Content starts
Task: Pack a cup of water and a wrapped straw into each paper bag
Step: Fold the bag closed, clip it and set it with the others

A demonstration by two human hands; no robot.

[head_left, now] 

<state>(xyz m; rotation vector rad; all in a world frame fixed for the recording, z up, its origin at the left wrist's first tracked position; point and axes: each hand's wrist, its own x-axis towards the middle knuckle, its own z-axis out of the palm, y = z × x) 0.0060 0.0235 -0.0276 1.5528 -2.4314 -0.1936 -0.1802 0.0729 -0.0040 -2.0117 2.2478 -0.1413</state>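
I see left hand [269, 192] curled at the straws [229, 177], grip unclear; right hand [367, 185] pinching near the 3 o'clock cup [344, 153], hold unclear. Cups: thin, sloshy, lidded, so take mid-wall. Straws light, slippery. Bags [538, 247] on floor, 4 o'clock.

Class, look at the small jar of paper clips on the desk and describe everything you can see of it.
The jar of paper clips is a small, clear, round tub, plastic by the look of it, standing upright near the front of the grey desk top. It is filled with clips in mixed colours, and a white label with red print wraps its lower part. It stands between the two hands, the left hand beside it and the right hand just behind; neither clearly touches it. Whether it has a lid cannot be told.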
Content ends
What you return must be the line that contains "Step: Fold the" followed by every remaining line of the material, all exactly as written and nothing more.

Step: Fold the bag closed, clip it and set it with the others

A demonstration by two human hands; no robot.

[head_left, now] 

<state>(xyz m; rotation vector rad; all in a world frame fixed for the recording, z up, its origin at the left wrist's first tracked position; point and axes: each hand's wrist, its own x-axis towards the middle knuckle, its own z-axis out of the palm, y = z × x) 0.0060 0.0235 -0.0276 1.5528 -2.4314 -0.1936 -0.1802 0.0729 -0.0040 -2.0117 2.2478 -0.1413</state>
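I see left hand [269, 192] curled at the straws [229, 177], grip unclear; right hand [367, 185] pinching near the 3 o'clock cup [344, 153], hold unclear. Cups: thin, sloshy, lidded, so take mid-wall. Straws light, slippery. Bags [538, 247] on floor, 4 o'clock.

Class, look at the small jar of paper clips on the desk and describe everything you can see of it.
The jar of paper clips is a small, clear, round tub, plastic by the look of it, standing upright near the front of the grey desk top. It is filled with clips in mixed colours, and a white label with red print wraps its lower part. It stands between the two hands, the left hand beside it and the right hand just behind; neither clearly touches it. Whether it has a lid cannot be told.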

The output for this exercise is now complete.